Keywords: Adhesive allergy, Bagautdinov dressing, Negative pressure wound therapy

Introduction

The past two decades have seen negative pressure wound therapy (NPWT) (also known as subatmospheric pressure therapy) develop into a reliable method of local wound care that delivers subatmospheric pressure via connection of a vacuum pump to a chamber that is hermetically sealed to the body surface via the use of flexible plastic drapes that typically have an adhesive layer on one side. Inside the chamber created by the adhesive drape and the walls of the wound cavity, either cotton gauze 1 or open‐cell polyurethane foam is placed to distribute the vacuum and wick fluid from the wound into a collection canister in series with the vacuum source.

Early studies at Wake Forest University by Morykwas and Argenta 2, 3 showed NPWT using polyurethane foam to be markedly effective in both animal studies and clinical trials for promoting new granulation tissue formation and controlling exudates and transudates, which promotes more rapid healing than traditional wound therapy. The subsequent commercialisation of the Wake Forest system by Kinetic Concepts Incorporated (KCI) of San Antonio, Texas (now Acelity) sparked an exponential growth in the employment of NPWT in a wide variety of wounds. It has had a major impact on wound management in many specialties, including Plastic, Thoracic, Orthopaedic, Podiatric and General Surgery as well as at many wound centres.

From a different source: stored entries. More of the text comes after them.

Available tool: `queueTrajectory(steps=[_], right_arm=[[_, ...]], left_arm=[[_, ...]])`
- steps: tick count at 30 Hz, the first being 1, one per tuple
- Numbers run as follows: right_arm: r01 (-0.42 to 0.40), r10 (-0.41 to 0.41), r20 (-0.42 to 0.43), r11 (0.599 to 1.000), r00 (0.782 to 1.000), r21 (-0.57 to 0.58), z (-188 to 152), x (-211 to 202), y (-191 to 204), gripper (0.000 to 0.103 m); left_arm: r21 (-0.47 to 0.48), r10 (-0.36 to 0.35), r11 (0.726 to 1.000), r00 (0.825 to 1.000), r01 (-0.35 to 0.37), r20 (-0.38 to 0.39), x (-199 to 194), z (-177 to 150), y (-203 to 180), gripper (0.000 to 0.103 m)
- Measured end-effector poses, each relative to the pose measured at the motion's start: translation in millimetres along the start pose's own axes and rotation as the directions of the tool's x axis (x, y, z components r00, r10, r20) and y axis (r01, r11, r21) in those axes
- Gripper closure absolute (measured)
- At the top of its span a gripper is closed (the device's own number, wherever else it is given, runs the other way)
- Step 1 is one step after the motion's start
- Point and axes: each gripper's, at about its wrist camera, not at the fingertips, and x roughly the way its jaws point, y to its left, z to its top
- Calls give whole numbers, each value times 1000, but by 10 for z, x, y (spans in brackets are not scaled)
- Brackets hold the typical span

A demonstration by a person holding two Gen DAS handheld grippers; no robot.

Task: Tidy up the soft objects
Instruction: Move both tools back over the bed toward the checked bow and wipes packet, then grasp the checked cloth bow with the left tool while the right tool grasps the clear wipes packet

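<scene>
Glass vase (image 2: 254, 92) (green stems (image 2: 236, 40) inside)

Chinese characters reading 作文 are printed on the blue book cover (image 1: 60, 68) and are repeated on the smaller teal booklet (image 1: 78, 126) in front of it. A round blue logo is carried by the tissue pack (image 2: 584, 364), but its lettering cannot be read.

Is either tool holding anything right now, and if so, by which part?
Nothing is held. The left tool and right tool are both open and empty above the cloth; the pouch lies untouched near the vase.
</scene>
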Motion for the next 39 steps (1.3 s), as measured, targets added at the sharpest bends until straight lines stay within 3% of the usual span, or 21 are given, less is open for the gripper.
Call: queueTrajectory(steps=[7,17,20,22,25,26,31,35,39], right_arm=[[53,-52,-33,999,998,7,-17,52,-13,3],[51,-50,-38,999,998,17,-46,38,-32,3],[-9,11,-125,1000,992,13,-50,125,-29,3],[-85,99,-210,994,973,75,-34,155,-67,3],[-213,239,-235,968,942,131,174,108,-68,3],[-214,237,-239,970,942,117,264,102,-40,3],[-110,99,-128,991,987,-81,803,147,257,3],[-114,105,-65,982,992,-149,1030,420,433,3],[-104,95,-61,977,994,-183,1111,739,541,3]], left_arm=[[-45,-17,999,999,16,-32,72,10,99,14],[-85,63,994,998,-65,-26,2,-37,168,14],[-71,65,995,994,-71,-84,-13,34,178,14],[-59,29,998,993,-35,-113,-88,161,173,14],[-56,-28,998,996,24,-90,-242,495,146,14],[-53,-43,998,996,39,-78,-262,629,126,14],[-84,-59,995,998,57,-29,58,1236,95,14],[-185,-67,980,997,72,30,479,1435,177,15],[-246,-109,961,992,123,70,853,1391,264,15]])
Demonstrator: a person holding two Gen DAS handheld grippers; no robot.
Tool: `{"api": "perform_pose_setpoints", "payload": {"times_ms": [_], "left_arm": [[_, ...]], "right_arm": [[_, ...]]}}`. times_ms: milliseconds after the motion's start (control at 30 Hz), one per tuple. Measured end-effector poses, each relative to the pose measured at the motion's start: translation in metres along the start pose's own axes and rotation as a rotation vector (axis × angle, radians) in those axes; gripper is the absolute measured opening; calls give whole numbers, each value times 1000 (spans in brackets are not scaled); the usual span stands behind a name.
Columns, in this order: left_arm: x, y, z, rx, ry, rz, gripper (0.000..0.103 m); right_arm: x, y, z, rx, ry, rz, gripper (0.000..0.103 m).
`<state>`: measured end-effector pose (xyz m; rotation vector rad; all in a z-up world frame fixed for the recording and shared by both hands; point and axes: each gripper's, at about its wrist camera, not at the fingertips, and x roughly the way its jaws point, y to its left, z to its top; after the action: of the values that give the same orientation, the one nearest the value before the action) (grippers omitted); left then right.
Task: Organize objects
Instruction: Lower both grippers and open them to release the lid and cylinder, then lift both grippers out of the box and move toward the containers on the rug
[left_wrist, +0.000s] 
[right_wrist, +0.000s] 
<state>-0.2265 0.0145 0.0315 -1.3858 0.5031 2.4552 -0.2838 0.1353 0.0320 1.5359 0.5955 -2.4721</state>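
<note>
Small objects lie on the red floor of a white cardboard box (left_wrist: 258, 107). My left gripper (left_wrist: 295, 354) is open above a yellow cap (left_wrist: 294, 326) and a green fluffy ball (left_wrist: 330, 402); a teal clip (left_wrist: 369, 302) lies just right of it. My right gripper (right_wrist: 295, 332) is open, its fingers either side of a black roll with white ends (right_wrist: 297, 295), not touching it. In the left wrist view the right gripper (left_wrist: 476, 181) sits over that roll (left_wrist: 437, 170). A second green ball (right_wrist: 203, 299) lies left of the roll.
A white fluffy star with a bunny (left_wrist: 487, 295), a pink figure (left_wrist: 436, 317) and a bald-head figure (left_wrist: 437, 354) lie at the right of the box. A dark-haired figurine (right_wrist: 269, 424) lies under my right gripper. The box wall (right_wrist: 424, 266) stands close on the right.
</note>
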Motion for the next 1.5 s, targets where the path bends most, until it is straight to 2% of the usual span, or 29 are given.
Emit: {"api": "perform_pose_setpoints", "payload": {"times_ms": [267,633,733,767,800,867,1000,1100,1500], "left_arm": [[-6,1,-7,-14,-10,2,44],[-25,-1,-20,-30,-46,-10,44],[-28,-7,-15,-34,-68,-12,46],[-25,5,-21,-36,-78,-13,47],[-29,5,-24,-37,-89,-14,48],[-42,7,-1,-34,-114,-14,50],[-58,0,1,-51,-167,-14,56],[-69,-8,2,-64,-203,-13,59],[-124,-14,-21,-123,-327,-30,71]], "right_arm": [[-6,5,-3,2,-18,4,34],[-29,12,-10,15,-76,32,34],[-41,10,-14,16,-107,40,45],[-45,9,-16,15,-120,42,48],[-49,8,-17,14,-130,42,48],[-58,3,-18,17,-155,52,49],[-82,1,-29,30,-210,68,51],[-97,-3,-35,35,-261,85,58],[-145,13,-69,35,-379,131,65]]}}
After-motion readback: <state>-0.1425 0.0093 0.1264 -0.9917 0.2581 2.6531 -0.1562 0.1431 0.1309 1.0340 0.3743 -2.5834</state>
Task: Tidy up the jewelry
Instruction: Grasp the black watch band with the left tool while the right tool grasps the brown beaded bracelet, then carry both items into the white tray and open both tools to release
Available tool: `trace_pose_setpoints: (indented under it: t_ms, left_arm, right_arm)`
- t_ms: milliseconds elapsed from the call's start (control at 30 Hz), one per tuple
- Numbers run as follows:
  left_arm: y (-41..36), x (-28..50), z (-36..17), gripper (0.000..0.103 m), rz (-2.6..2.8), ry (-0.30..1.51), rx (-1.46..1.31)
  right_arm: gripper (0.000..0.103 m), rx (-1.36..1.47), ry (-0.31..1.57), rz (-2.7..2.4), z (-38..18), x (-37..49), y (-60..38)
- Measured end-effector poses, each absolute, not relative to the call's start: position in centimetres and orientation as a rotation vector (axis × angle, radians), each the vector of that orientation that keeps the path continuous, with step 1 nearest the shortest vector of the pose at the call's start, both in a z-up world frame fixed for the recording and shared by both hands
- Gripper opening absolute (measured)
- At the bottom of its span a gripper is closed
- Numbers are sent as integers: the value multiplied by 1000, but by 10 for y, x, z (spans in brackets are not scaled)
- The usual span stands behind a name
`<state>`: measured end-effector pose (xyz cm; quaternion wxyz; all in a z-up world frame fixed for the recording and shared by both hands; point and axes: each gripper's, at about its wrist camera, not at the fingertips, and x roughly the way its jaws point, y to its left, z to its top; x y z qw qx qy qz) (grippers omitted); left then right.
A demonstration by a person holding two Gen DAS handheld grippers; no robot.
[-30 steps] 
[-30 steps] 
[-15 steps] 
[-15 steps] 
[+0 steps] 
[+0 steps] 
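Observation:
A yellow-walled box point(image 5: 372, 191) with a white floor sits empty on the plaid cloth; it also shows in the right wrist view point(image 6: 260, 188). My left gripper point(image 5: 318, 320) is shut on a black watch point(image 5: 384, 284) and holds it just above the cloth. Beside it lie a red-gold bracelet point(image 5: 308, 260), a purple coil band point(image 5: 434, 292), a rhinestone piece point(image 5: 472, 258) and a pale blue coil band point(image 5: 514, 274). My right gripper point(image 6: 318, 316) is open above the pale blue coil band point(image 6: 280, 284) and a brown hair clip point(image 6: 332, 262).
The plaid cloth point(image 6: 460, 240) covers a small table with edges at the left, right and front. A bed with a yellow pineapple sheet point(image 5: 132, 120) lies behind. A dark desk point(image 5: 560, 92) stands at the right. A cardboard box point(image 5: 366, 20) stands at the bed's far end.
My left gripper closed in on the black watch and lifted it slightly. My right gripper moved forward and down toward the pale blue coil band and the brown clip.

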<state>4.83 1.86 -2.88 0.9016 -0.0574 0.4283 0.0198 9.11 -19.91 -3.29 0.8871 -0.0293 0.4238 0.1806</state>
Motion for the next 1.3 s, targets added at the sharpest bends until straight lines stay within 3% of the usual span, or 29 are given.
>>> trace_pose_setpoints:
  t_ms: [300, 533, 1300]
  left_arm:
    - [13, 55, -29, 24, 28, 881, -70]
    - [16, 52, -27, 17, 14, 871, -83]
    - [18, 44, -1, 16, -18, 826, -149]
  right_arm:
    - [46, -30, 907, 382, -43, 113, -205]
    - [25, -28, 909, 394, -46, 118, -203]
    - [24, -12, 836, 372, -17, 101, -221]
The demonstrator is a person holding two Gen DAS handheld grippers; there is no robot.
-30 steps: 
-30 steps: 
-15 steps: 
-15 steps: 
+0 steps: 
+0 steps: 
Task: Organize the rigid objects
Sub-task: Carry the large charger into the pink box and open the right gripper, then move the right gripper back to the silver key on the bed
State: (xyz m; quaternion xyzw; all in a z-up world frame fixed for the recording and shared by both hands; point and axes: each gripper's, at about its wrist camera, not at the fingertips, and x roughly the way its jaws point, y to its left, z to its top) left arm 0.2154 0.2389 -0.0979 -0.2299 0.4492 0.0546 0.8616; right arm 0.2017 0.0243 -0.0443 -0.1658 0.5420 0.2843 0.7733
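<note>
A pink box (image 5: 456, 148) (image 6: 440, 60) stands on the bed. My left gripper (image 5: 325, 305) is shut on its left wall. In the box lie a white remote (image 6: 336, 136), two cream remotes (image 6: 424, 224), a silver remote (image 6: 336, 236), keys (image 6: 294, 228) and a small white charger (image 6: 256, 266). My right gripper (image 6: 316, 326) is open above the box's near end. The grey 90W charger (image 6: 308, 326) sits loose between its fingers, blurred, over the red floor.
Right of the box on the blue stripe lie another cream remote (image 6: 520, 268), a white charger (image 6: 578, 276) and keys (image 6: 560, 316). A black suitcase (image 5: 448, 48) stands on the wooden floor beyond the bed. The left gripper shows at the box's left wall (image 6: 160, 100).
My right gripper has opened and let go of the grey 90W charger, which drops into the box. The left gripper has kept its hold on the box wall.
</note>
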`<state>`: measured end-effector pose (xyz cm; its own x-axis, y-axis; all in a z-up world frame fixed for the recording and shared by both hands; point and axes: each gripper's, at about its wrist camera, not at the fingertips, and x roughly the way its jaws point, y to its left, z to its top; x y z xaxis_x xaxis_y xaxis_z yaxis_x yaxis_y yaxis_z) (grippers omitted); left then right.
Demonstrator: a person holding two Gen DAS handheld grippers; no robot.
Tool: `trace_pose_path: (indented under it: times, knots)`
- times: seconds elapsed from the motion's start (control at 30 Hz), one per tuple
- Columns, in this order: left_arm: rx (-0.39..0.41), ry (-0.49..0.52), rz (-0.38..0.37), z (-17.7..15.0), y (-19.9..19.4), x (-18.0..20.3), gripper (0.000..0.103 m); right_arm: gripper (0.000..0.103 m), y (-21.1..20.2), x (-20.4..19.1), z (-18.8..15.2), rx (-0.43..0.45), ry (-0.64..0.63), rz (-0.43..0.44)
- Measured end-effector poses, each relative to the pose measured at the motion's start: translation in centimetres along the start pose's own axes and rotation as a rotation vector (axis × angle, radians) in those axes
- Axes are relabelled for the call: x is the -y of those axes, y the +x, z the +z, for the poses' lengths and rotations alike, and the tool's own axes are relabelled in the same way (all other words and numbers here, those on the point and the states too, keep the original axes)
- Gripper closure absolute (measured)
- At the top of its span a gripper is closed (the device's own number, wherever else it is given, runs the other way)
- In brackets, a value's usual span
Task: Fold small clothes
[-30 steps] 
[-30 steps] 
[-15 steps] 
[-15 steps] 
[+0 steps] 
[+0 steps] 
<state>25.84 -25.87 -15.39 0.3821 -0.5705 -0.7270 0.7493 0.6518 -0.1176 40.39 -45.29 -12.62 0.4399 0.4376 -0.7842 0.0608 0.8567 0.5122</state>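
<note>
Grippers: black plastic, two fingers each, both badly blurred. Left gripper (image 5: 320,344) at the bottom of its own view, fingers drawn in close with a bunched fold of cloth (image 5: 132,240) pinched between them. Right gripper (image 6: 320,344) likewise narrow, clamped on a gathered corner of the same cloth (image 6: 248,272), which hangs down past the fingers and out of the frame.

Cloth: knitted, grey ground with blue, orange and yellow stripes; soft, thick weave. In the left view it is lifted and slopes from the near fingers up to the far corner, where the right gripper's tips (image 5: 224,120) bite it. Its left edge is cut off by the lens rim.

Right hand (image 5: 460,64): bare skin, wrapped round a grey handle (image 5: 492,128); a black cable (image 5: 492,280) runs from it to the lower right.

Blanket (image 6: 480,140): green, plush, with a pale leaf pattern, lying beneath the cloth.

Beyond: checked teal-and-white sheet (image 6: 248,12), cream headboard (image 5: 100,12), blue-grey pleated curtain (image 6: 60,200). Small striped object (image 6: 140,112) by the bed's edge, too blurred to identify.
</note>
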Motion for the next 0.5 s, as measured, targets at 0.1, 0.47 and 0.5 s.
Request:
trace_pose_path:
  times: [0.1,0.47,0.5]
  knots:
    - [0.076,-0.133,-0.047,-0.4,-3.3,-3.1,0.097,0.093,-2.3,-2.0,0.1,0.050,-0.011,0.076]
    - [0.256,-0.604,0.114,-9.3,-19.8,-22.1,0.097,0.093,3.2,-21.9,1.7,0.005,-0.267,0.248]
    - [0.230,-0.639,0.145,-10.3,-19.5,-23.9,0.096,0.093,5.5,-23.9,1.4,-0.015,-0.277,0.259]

The proposed physiological mechanisms underlying the beneficial effects of NPWT include removing wound fluid and reducing tissue oedema, thereby facilitating wound contraction. It also facilitates direct stimulation of cell proliferation via the exposure of cells to tensile forces created at the wound surface by contact with foam struts, which exert positive pressures greater than atmospheric when subatmospheric pressure is exerted in the hermetic chamber (microdeformation hypothesis) 2, 3, 4, 5, 6. Other proposed mechanisms hypothesised to explain the effects of NPWT include stimulation of higher levels of wound tissue perfusion and increased clearance of bacteria from the wound, but the available clinical and animal data relevant to both of these latter hypotheses is mixed and inconclusive. Nonetheless, NPWT has been shown to be superior to most alternative methods of wound management in several clinical trials, particularly in diabetic foot problems 7, 8, and currently remains one of the most effective advanced methods of managing wounds.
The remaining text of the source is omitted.